The U.S. General Accounting Office (GAO) has published a new report calling for the Department of Homeland Security (DHS) and the General Services Administration (GSA) to better secure building and access control systems from cyber threats.
While acknowledging DHS has taken some preliminary steps to understand the threats posed to these systems in federal facilities, the GAO said more work needs to be done, and that DHS has failed to develop a strategy that: defines the problem; identifies roles and responsibilities; analyzes the resources needed and identifies a methodology for assessing cyber risk to building and access control systems.
“Because federal facilities are a part of the nation’s critical infrastructure and include some highly symbolic federal and commercial office buildings, laboratories, and warehouses—some of which are used to store high risk items such as weapons and drugs—determining the extent to which building and access control systems within them are vulnerable to cyber attacks is critical to providing security,” according to the report.

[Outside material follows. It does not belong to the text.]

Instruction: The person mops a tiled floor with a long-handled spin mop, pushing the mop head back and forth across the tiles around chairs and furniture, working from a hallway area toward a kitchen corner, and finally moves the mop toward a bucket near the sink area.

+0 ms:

“However, DHS faces challenges in determining the extent to which building and access control systems in federal facilities are vulnerable to cyber attacks because it lacks a strategy that defines the problem, identifies the roles and responsibilities for securing these systems, analyzes the resources needed to assess cyber risk to the systems, and a methodology for assessing cyber risk to building and access control systems,” the report continues. “Moreover, without a strategy that addresses cyber risk to building and access control systems in federal facilities, key stakeholders, particularly within NPPD (National Protection and Programs Directorate), do not have a clear understanding of their roles and responsibilities. And as a result, no one in DHS is assessing the cyber risk to building and access control systems at the almost 9,000 facilities protected by FPS (Federal Protective Service).”
Among the other findings in the GAO report are that neither GSA nor DHS is fully assessing the risk of building control systems in about 1,500 FPS-protected facilities.

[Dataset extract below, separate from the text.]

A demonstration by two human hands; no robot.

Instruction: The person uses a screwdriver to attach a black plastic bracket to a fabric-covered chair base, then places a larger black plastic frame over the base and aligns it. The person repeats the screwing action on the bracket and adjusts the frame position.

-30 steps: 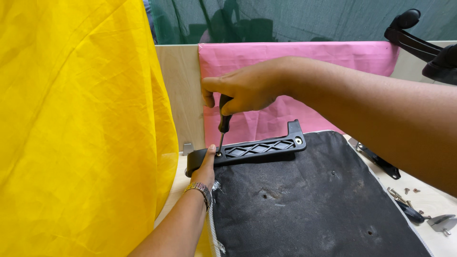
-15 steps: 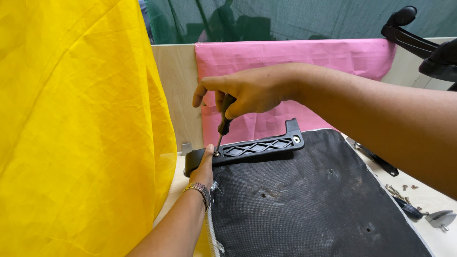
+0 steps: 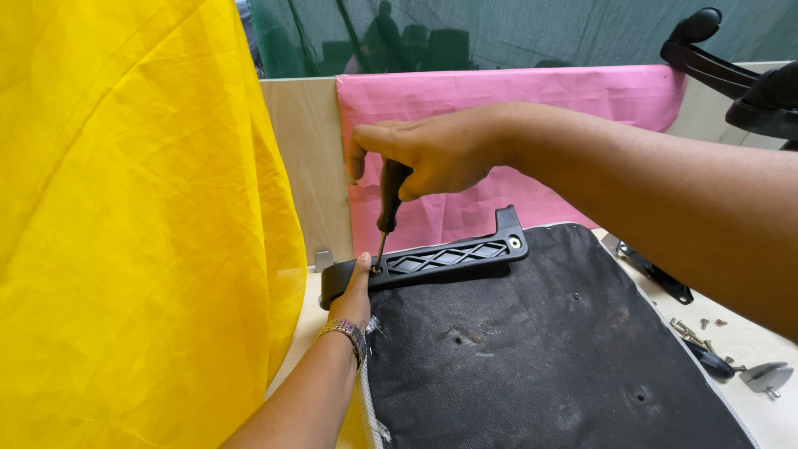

According to the report, in November 2014 GSA information technology officials said that from 2009 to 2014 the agency conducted 110 security assessments of the building control systems in about 500 of the 1,500 facilities. In addition, GSA has not yet assessed the security of control systems with network or Internet connections in about 200 buildings.
“Further, our review of 20 of 110 of GSA’s security assessment reports (between 2010 and 2014) show that they were not comprehensive and not fully consistent with NIST guidelines,” according to the report. “For example, in 5 of the 20 reports we reviewed, GSA assessed the building control device to determine if a user’s identity and password were required for login but did not assess the device to determine if password complexity rules were enforced. This could potentially lead to weak or insecure passwords being used to secure building control devices.”
Given the valuable assets they hold, there is an obvious need to increase awareness and take stock not only in the digital holes but also the physical holes within these widely relied-on facilities, said Matt Zanderigo, product marketing manager at ObserveIT.
“I think we will see reports of this kind coming out across all verticals: retail, healthcare, financial services, etc, as all organizations become more alert and aware of their inherent digital and physical vulnerabilities,” he said.
“However,” he added, “no matter how much money federal facilities spend in their security budget, no matter how many firewalls, IPS/IDS systems, anti-Virus/malware software, SIEM event management systems and more, there will always be one weak part in the chain – the users.”